Overview
Teaching: 15 min
Exercises: 0 minQuestions
How can I combine existing commands to do new things?
Objectives
Redirect a command’s output to a file.
Process a file instead of keyboard input using redirection.
Construct command pipelines with two or more stages.
Explain what usually happens if a program or pipeline isn’t given any input to process.
So Dr Gill was receiving suspicious amounts of money from Bishop Industries. Perhaps something in his emails with give us more clues. Let’s first check the email summaries. These are files that summarize the emails that Dr Gill sent and received.
$ ls email_summaries/
received sent
The email summaries are split up into received and sent.
$ ls email_summaries/received
This shows that there is a file for each contact.
$ cat email_summaries/received/Dorothy_Haskett.txt
01/14/2017 03:16 PM
01/15/2017 10:56 PM
02/10/2017 05:54 AM
02/10/2017 08:10 PM
Each file contains the dates and times of emails sent or received by Dr Gill. Here Dorothy Haskett emailed Dr Gibbs four times.
It’d be good to know who contacts Dr Gill the most. For this we will use the wc
command. It calculates various statistics on a file, including the line count. The wc
command takes a file (or set of files) as the arguments and prints out the statistics for each file.
$ wc email_summaries/received/Dorothy_Haskett.txt
4 12 80 email_summaries/received/Dorothy_Haskett.txt
The statistics that it prints out are the number of lines, the number of words and the total byte count for each file.
We only want the line count, so use the -l
argument.
$ wc -l email_summaries/received/Dorothy_Haskett.txt
4 email_summaries/received/Dorothy_Haskett.txt
Good, this shows that Dorothy Haskett emailed Dr Gill four times.
We can use the wildcard again to process multiple files.
$ wc -l email_summaries/received/*
That’s a lot of counts. And notice that wc
includes a row for the total line numbers for all the files. This can be a useful statistic.

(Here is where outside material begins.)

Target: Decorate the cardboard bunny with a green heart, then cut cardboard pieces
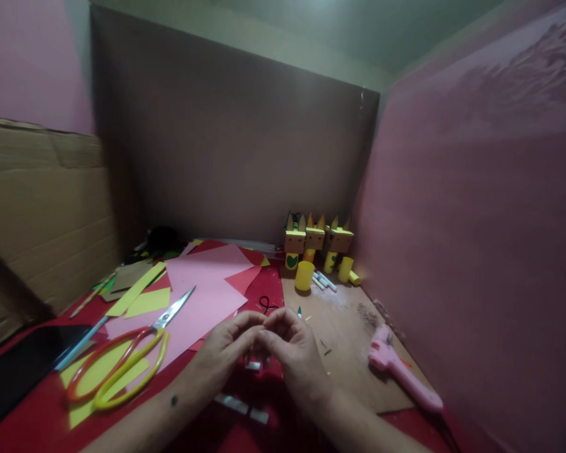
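Observation:
My left hand (229, 341) and my right hand (296, 346) meet at the fingertips over the red tablecloth (207, 431). Both are closed in a pinch, and whatever sits between the fingers is hidden or too small to name. Just below them lie small pale strips (240, 406). Behind the fingers a thin black looped cord (265, 304) rests on the cloth. Left of my left hand are scissors (136, 358) with one red and one yellow handle, lying partly on pink paper (207, 270).
A pink glue gun (400, 371) lies on the brown board (358, 384) at right. Cardboard figures (316, 239), yellow paper tubes (304, 276) and markers (324, 280) stand or lie at the back. Yellow paper (148, 302) and a dark flat object (23, 365) are on the left.

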`<state>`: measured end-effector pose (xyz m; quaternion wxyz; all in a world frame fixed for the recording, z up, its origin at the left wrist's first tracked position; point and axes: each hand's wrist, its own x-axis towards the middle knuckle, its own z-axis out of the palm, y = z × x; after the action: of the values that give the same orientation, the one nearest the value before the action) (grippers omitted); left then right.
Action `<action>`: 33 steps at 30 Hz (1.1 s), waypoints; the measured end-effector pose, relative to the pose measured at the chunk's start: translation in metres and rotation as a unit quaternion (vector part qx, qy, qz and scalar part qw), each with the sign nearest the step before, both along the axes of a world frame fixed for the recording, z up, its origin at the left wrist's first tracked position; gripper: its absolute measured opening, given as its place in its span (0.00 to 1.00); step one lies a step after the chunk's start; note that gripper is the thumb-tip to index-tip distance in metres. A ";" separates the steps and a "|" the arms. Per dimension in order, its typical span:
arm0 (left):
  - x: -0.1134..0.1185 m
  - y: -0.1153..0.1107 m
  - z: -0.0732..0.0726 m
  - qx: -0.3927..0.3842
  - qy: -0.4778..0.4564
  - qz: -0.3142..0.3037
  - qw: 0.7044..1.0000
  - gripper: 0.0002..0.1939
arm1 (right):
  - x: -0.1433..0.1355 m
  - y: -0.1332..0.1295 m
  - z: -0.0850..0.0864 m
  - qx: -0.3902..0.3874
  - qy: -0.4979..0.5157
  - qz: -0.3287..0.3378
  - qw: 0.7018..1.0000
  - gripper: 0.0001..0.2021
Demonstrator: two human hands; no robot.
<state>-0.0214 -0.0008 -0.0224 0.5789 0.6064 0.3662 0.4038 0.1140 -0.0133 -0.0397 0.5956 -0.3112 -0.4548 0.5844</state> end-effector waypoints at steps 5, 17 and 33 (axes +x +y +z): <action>-0.004 -0.004 -0.004 -0.003 0.018 -0.006 1.000 0.17 | 0.001 -0.002 0.001 -0.027 0.008 0.041 0.999 0.17; -0.005 -0.005 -0.018 0.067 0.060 -0.053 0.995 0.18 | 0.008 -0.004 0.003 -0.064 -0.024 0.064 0.996 0.16; -0.031 0.023 0.013 0.109 0.169 0.066 0.977 0.05 | 0.065 0.013 0.032 0.074 -0.544 -0.165 0.819 0.07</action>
<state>-0.0519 0.0225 -0.0096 0.4112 0.7000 0.4518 0.3698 0.1795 -0.0005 -0.0076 0.3600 -0.6039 -0.6886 0.1778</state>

Let’s save this result to a file so we can do some further processing on it. At the end of a command, you can use a redirection. Normally the shell will direct the output of a program to the terminal (so it can be displayed on the screen). A redirection tells the shell to send the output of the program somewhere else, like a file. It uses the “>” character.
$ wc -l email_summaries/received/* > received_counts.txt
There is also the “»” redirection. It will save any new output to the end of the file. “>” will wipe the file first, before adding new output. So if you use “>”, be sure you don’t need the contents of the file that is about to be overwritten.
We want to sort the emails to see who has contacted Dr Gill the most. We can use the sort
command. It takes one argument, a filename of a file to be sorted.Let’s try it.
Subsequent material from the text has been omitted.